In the previous articles of this series (see the index at bottom), we went through many aspects of the SQL Execution Plan, where we discussed how the Execution Plan is generated internally, the different types of plans, the main components and operators and how to read and analyze the plans that are generated using different tools. In this article, we will show how we can use an Execution Plan in tuning the performance of T-SQL queries.
SQL Server query performance tuning is considered as a top priority and an endless battle for database administrators to achieve the best performance for their managed systems, with the least resources consumption. The first method that any database administrator recalls when thinking about the queries performance tuning is using SQL Execution Plans. This is because the plan tells us what to tune, by showing how the query is internally executed with presentation for the execution road map, the most expensive part of the query, signs that help in writing the query in the best way and the recommended indexes.
There are number of general signs in the SQL Execution Plan that indicate potentially bad performance spots on the query. For example, the most expensive operator that has the highest cost, related to the overall query cost, is a good starting point for the query performance troubleshooting. In addition, the fat arrows, that followed with thin ones, indicates large number of records being processed and flowed from one operator to the other to retrieve small number of records, could be also a sign for a missing index or data multiplication performance issue.
After understanding the role of each plan operator discussed in this series, you can recognize the extra operators that degrade the performance of the query due to its addition overhead. Also, the Scan operators that are used for scanning the overall table or index, indicates most of the time that there is a missing index, the index is badly used, or the query contains no filtering condition. Another sign from the Execution Plan for a performance issue in the query, are the Execution Plan Warnings. These messages are used to warn about different problems with the query to troubleshoot, such as tempdb spills issues, missing indexes or bad cardinality estimates.
To understand how to use a SQL Execution Plan in tuning the performance SQL queries, let us go through our practical demo.
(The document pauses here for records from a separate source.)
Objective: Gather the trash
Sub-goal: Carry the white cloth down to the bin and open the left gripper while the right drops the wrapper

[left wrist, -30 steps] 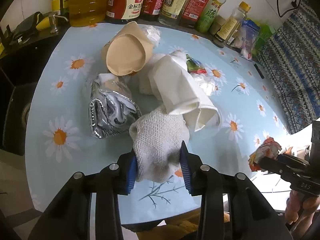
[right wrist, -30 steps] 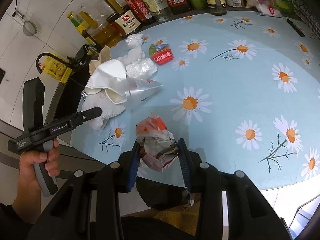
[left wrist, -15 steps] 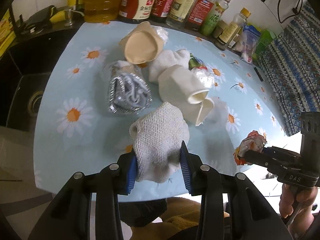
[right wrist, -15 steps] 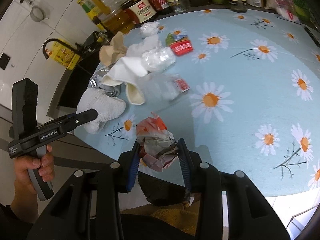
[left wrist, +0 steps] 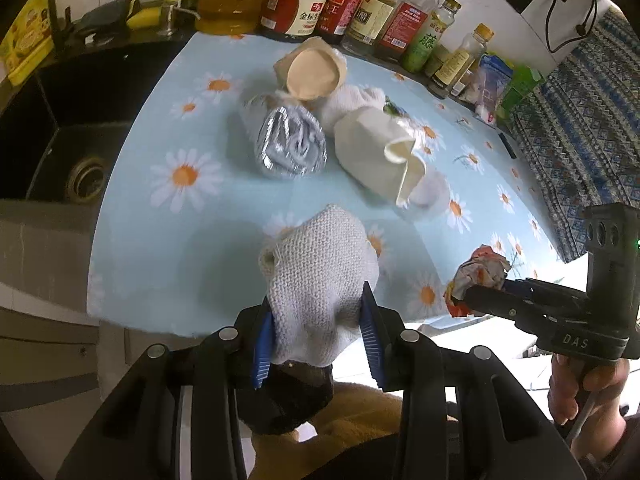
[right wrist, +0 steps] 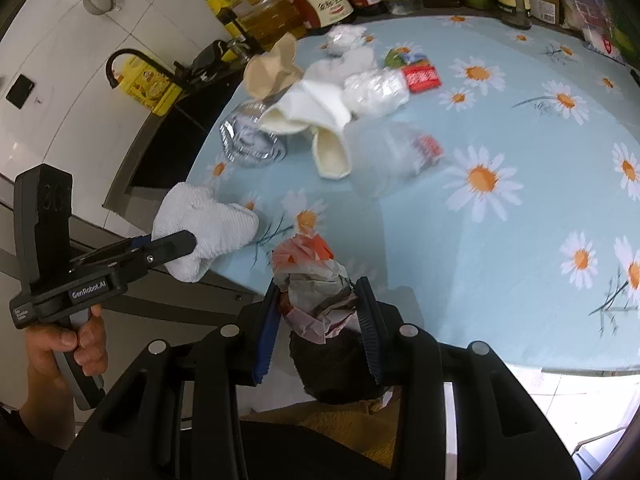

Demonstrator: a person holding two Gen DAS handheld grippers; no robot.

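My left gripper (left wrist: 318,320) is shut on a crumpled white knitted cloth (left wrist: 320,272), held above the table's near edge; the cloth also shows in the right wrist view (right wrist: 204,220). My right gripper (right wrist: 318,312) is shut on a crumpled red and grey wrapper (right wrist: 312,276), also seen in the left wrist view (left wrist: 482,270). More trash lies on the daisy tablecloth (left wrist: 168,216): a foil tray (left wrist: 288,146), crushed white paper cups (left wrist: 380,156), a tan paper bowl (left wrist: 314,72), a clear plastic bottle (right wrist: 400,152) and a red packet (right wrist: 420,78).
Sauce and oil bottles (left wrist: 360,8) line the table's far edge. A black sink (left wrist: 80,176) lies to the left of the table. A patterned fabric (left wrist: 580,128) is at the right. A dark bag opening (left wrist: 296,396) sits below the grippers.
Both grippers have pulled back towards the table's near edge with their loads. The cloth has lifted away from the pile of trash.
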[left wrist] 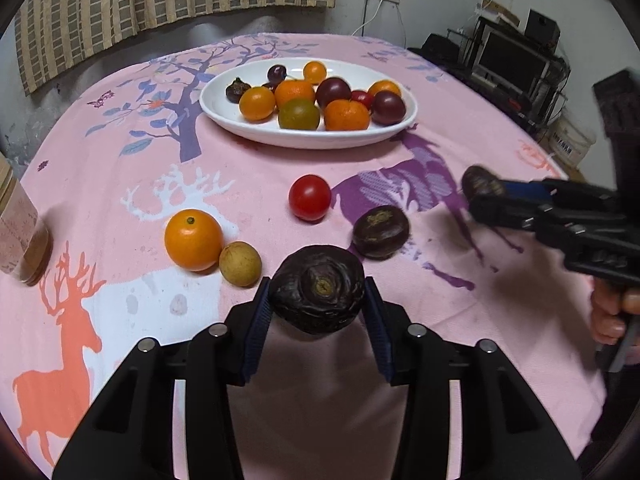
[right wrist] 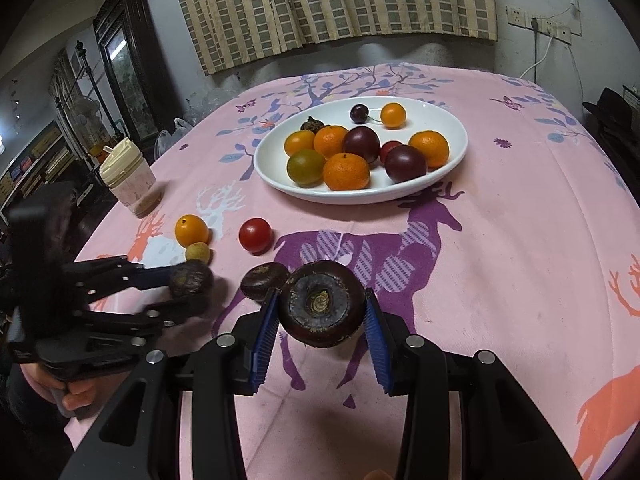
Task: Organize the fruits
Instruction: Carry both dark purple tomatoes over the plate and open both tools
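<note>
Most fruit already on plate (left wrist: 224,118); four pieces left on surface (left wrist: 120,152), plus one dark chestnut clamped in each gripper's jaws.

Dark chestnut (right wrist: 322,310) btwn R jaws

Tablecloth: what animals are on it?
Deer, in purple, white and orange on the pink tablecloth; clearest in the right wrist view.
</note>
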`<state>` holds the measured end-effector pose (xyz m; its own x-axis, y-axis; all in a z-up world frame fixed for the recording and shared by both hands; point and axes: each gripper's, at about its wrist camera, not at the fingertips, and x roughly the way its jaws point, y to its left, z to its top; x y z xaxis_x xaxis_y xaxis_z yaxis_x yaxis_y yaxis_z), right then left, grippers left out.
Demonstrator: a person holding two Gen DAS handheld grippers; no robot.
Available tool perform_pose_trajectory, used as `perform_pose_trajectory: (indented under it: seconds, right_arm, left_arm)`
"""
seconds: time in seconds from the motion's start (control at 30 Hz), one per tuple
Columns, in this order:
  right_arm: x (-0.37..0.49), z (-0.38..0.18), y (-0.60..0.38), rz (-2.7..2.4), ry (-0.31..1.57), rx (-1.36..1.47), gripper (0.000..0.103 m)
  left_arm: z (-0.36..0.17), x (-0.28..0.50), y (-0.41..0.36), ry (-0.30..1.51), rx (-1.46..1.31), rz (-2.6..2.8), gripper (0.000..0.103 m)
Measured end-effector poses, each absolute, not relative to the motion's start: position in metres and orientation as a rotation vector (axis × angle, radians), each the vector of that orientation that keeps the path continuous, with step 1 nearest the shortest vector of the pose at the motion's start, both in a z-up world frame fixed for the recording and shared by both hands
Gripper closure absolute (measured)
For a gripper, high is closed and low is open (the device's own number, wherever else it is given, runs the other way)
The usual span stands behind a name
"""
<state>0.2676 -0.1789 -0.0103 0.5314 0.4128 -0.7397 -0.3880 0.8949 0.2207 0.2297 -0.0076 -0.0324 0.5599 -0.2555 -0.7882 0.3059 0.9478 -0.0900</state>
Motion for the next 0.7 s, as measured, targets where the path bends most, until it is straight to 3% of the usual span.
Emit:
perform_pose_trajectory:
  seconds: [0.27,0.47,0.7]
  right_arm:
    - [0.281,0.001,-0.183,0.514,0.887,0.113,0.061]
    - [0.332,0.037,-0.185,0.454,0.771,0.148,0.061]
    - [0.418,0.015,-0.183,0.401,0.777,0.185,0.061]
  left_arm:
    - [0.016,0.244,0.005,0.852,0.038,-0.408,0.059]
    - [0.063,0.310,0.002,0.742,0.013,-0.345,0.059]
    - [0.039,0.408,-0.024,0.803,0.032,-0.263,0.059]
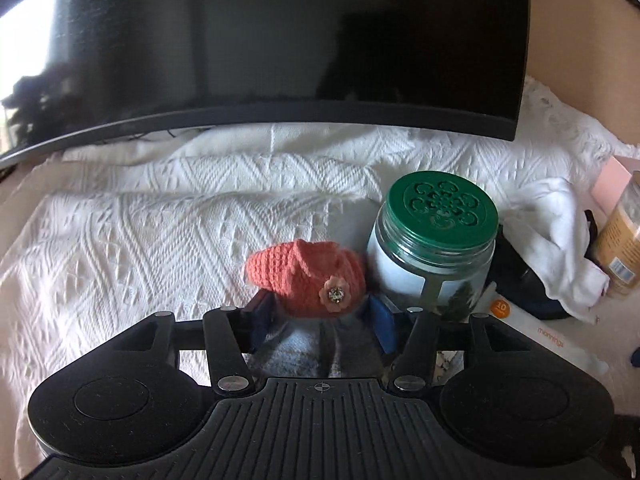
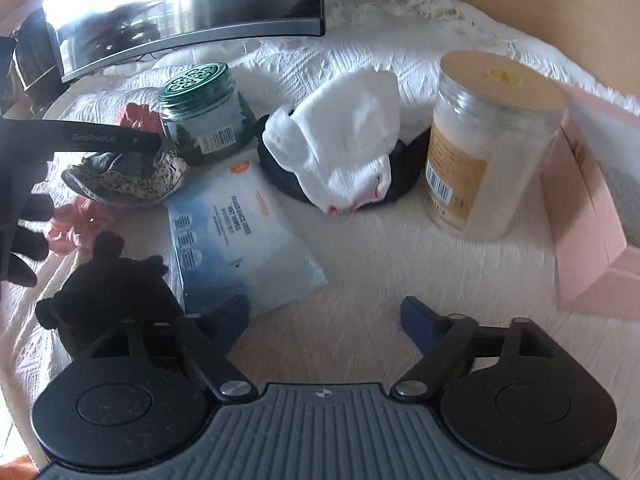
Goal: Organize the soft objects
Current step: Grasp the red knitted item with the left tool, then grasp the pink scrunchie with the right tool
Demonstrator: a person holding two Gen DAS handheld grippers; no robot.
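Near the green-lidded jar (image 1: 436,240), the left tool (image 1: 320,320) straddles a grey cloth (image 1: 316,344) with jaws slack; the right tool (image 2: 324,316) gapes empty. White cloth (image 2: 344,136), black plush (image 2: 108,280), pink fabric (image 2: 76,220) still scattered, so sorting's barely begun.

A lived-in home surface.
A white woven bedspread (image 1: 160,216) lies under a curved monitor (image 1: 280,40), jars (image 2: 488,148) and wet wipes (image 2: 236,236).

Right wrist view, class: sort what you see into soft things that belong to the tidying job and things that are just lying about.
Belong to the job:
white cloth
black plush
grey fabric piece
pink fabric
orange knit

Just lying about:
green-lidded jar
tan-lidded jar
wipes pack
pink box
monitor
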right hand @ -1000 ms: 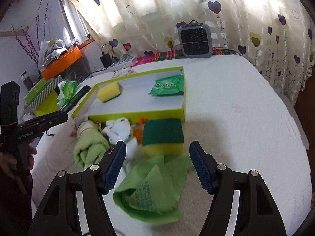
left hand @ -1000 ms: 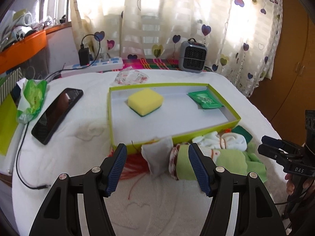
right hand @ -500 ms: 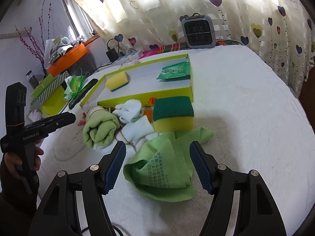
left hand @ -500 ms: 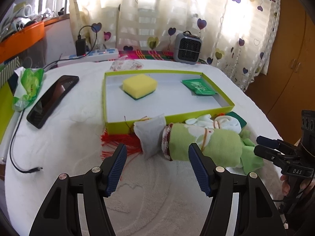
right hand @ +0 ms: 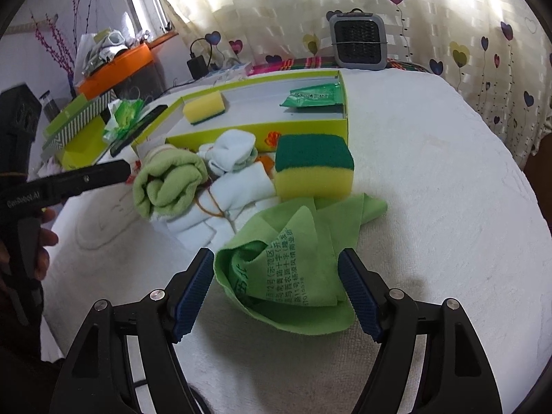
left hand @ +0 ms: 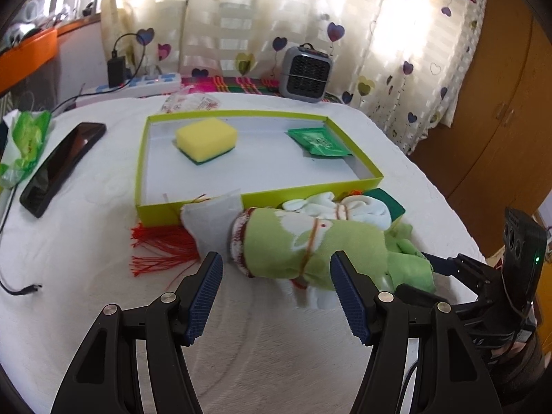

Before starting with the first example, we will create two new tables using the CREATE TABLE T-SQL statements below:
CREATE TABLE Employee_Main
( Emp_ID INT IDENTITY (1,1) PRIMARY KEY,
EMP_FirsrName VARCHAR (50),
EMP_LastName VARCHAR (50),
EMP_PhoneNumber VARCHAR (50),
EMP_Address VARCHAR (MAX)
CREATE TABLE EMP_Salaries
( EMP_ID INT IDENTITY (1,1),
CONSTRAINT FK_EMP_Salaries_Employee_Main FOREIGN KEY (EMP_ID)
REFERENCES Employee_Main (EMP_ID),
After creating the tables, we will fill each table with 100K records, using ApexSQL Generate, as shown below:
Tuning Simple Query
Now the tables are ready for the demo. Assume that we need to tune the performance of the following badly behaving SELECT statement:
WHERE [EMP_ID]< 1000
The best way of tuning the previous query performance, is studying the SQL Execution Plan of that query. If you execute the previous SELECT query, including the Actual Execution Plan, the generated plan in our case will be like:
It is clear from the generated plan, that the SQL Server Engine scans all the table rows (100K records) to retrieve the requested data (1 record). This is obvious from three signs:
- the Table Scan operator
- the high cost for that operator
- and the transition from the fat arrow, that flows the data from the Table Scan to the next operator, to the think arrow of the flows the output data.
Using ApexSQL Plan, a free SQL Execution plan analysis tool, you can check the execution statistics of the query, such as the number of reads, the duration and the CPU cost, that are high for that query, as shown below:
The three signs derived from the previous plan direct us to the main cause of the query’s bad performance, which is the absence of an index, in the EMP_Salary table, that can speed up the data retrieval process from that table. We will go ahead and create an index on the EMP_ID column of the EMP_Salary table, using the CREATE INDEX T-SQL statement below:
CREATE NONCLUSTERED INDEX IX_EMP_Salaries_EMP_ID ON EMP_Salaries (EMP_ID)
… then run the same T-SQL statement, including the Actual Execution Plan.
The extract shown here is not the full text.